Planning Your Courses

Like most other liberal arts colleges, Wellesley does not have a “premedical major.”

This means you have to plan your courses while simultaneously fulfilling college distribution requirements and courses for a major. Although students are not expected to finalize career decisions in their first or sophomore years, if you think you might pursue a career in a medical profession, you should consider beginning the prerequisite courses early. But remember, you do not have to take them all at once and all in your first year!

To help choose courses, you should familiarize yourself with requirements for the medical profession in which you are interested. It is your responsibility to make sure you know these requirements and have planned accordingly.
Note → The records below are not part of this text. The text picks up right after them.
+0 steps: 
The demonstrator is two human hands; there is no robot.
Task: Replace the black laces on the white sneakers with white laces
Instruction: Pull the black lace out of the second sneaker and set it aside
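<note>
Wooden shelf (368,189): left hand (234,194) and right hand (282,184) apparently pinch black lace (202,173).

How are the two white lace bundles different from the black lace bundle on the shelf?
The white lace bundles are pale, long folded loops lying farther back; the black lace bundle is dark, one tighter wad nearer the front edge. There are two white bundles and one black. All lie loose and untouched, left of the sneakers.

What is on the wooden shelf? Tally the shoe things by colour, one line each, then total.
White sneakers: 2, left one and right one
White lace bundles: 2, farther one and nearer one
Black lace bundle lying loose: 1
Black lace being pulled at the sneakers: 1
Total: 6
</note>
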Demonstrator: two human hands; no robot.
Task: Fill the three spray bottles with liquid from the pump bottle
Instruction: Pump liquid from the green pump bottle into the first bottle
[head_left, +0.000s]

This will take some research on your part, but as members of a medical profession, you will be required to be a lifelong independent learner. This is a good place to start. Course requirements for individual medical schools are subject to change, so stay up-to-date.

If you are not majoring in science you should plan to take some courses beyond the minimum requirements for medical school. Some schools require it, but most will expect it. You need to demonstrate your ability to handle upper level science courses. Non-science majors should take two lab science courses at the same time for a couple of semesters. Some admissions directors want to be sure that non-science majors can handle the heavier load of more than one science course at a time. For questions regarding placement into particular courses, please consult individual departments.

Plan a course schedule--in writing. This is especially helpful if you are considering going abroad during your junior year. If you are thinking of entering a graduate program in the medical professions immediately after graduating from Wellesley, you will need to apply in the summer after your junior year. However, many students elect to apply after senior year and take time off between college and their graduate programs. The schools are very happy to get students who have had some life experience outside of school. The American Association of Medical Colleges provides a helpful table comparing ages of applicants to medical school nationally.

Some schools require that all their prerequisites be completed by the end of the first semester after the summer you apply (by first semester senior year if you are applying after junior year for immediate entrance to medical school after graduation). Check websites of individual schools.

When you plan your schedule remember to include the timing of the standardized test required by your medical profession. If you are taking the test no later than 2014, you should have completed, or be in the process of completing, the basic science requirements necessary to take the Medical College Admissions Test (MCAT) or other standardized tests. By the time you take the MCAT, you should have taken the year of biology, a year of chemistry (or 120), a year of organic chemistry, and a year of physics. For the DAT (dental), remember that while physics is required for the dental schools, it is not on the exam. The vet schools require the GRE, so specific courses are not required. Remember that English courses, which many schools require, can improve your ability to read, comprehend, and express your ideas clearly.